Pierre Favre est Saint

Pierre Favre a été proclamé Saint aujourd’hui 17 décembre. Le pape François a canonisé un des premiers compagnons d’Ignace, étendant son culte à l’Eglise universelle. Il s’agit d’une canonisation dite "équipollente", selon laquelle le Pape, de sa pleine autorité, étend le culte et la célébration liturgique d’un saint à l’Eglise universelle, une fois que les conditions jadis posées par le Pape Benoît XIV (1675-1758) sont remplies. C’est une pratique connue dans l’Eglise, à laquelle le Pape François a déjà recouru pour la canonisation de la Bienheureuse Angèle de Foligno le 9 octobre dernier. Ses prédécesseurs Benoît XVI, Jean-Paul II, Jean XXIII, et d’autres, y avaient aussi recouru.

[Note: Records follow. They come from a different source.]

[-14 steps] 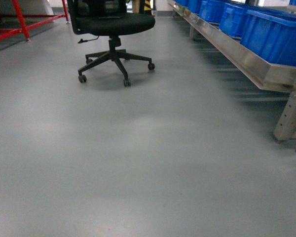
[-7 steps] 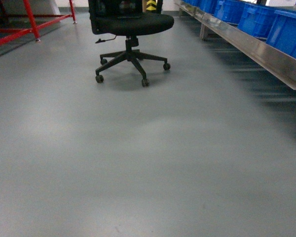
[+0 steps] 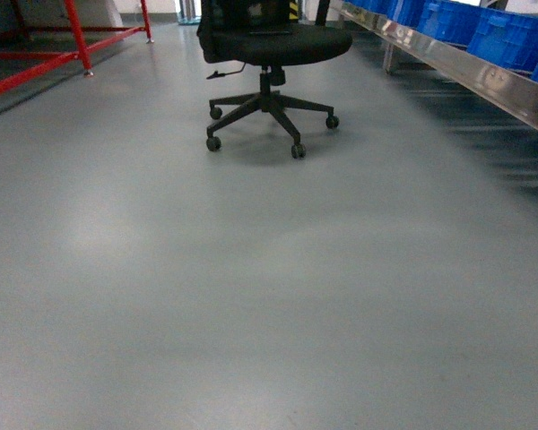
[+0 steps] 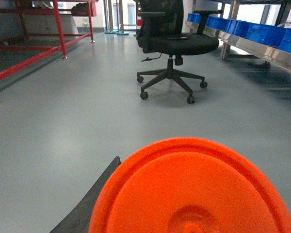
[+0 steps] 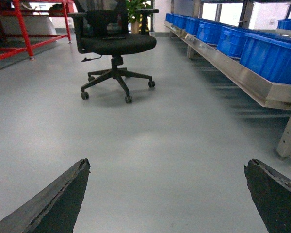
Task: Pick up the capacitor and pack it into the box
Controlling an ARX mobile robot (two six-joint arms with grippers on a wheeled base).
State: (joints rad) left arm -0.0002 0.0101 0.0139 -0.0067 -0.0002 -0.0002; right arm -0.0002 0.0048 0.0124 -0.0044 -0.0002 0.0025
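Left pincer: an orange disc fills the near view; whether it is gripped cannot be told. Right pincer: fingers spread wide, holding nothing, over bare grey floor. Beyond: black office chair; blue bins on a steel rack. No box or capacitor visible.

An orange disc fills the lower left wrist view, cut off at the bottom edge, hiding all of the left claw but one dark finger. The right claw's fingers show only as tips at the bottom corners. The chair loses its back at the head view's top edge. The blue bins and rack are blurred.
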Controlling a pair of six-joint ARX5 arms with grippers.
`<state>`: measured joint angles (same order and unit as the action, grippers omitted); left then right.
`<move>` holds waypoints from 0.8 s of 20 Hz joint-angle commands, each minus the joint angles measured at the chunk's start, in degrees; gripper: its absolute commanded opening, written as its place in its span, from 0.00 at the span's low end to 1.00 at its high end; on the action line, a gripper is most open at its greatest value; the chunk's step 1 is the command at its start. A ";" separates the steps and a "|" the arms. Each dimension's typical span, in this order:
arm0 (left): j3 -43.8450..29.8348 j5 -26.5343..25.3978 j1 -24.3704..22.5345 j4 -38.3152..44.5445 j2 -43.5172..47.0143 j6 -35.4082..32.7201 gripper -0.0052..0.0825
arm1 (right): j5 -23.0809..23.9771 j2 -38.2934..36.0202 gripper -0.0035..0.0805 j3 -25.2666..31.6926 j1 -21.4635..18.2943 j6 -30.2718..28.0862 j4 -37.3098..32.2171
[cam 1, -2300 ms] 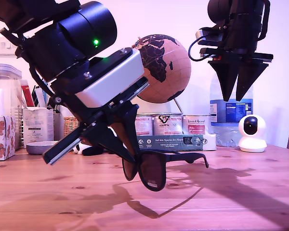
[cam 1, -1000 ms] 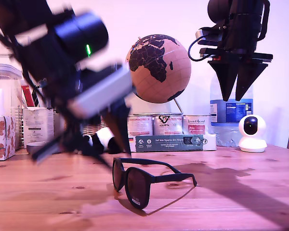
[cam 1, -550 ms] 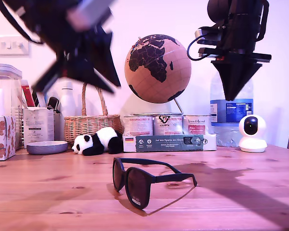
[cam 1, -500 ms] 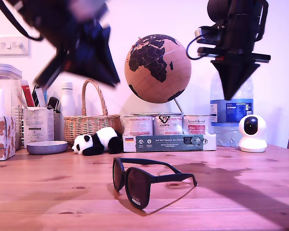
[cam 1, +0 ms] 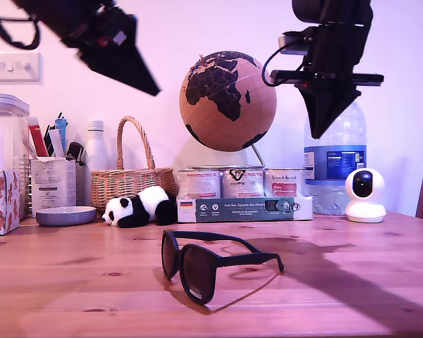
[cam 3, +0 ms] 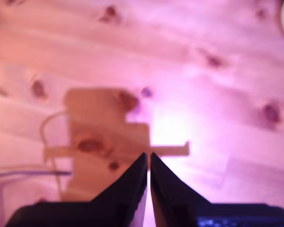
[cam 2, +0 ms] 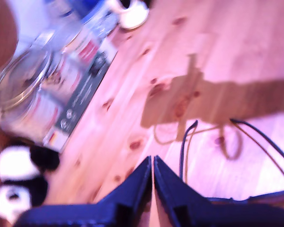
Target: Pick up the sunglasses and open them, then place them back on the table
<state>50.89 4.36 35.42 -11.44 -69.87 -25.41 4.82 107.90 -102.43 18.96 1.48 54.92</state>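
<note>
The sunglasses (cam 1: 211, 264) stand near the front of the worktop (cam 1: 352, 296), about the middle of the exterior view. Both arms are unfolded and point toward the exterior view's right. A small white sticker (cam 1: 195, 294) sits low on the nearer lens. Nothing touches them, and their shadow lies on the wood just beside them. Behind them, toward the back of the worktop, a toy panda (cam 1: 137, 208) lies just beside a long dark box (cam 1: 243, 208). Three tins (cam 1: 240, 183) stand on the box, with a globe (cam 1: 228, 101) above them. At the exterior view's left are a shallow bowl (cam 1: 65, 215), a wicker basket (cam 1: 130, 179) and a holder of pens (cam 1: 53, 184). At its right a water bottle (cam 1: 331, 169) stands just behind a small white camera (cam 1: 362, 195). My first hand (cam 1: 151, 90) hangs high at the exterior view's upper left, well apart from the sunglasses. Its own view shows the fingers (cam 2: 132, 189) pressed nearly together with nothing between them, and the thin arms of the sunglasses (cam 2: 255, 137) far below. My second hand (cam 1: 319, 134) hangs high at the exterior view's upper right, pointing down. Its fingers (cam 3: 170, 194) are likewise pressed nearly together and empty, above bare knotted wood and its own shadow.
</note>
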 commanded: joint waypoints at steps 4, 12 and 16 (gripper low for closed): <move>-0.33 8.22 -9.33 -2.08 4.90 6.08 0.04 | 5.55 -11.04 0.04 -0.37 3.58 0.24 -3.91; -3.67 12.79 -21.40 -0.70 15.34 14.47 0.04 | 17.77 -27.45 0.04 16.52 7.78 2.19 -12.85; -5.55 12.72 -23.17 2.89 15.98 17.77 0.04 | 18.36 -39.32 0.04 31.19 8.31 2.05 -19.74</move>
<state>46.94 16.91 12.53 -9.17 -53.74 -7.92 22.92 72.86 -73.10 27.11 3.20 36.99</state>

La canonisation du Bienheureux Pierre Favre revêt une signification très particulière parce qu’il représente un modèle de spiritualité et de vie sacerdotale pour le Pontife actuel et, en même temps, une des références importantes pour comprendre son style de gouvernement. A une époque qui a vu l’unité de l’Eglise sapée, Favre, tout en restant en apparence à l’écart des disputes doctrinales, a consacré son apostolat à la réforme de l’Eglise, devenant ainsi un pionnier de l’œcuménisme. Son exemple est enraciné dans l’horizon pastoral du pape François, comme l’illustre le portrait synthétique qu’il en trace dans l’entretien accordé à La Civiltà Cattolica, révélant certains traits essentiels de son caractère : « Le dialogue avec tous, même avec les plus lointains et les adversaires de la Compagnie ; la piété simple, une certaine ingénuité peut-être, la disponibilité immédiate, son discernement intérieur attentif, le fait d’être un homme de grandes et fortes décisions, capable en même temps d’être si doux... ».

La physionomie de Favre est celle d’un contemplatif en action, un homme attiré par le Christ, qui se consacre passionnément à la cause des frères, habile à discerner les esprits, dévoué au ministère sacerdotal avec patience et douceur, se donnant soi-même sans espoir d’une récompense humaine. Favre rencontre Dieu en toutes choses et en tous lieux, même les plus froids et hostiles. Dans son Mémorial, qui est l’un des principaux documents de la spiritualité des débuts de la Compagnie de Jésus, on voit combien sa vie est conçue comme un voyage, un voyage dans les différentes régions d’Europe, à l’instar du Christ : itinérant par obéissance, toujours attentif à faire non pas sa propre volonté, mais la volonté de Dieu.

Ces aspects sont mentionnés dans une lettre du Père Adolfo Nicolás, Supérieur Général de la Compagnie de Jésus, écrite le même jour et adressée à toute la Compagnie.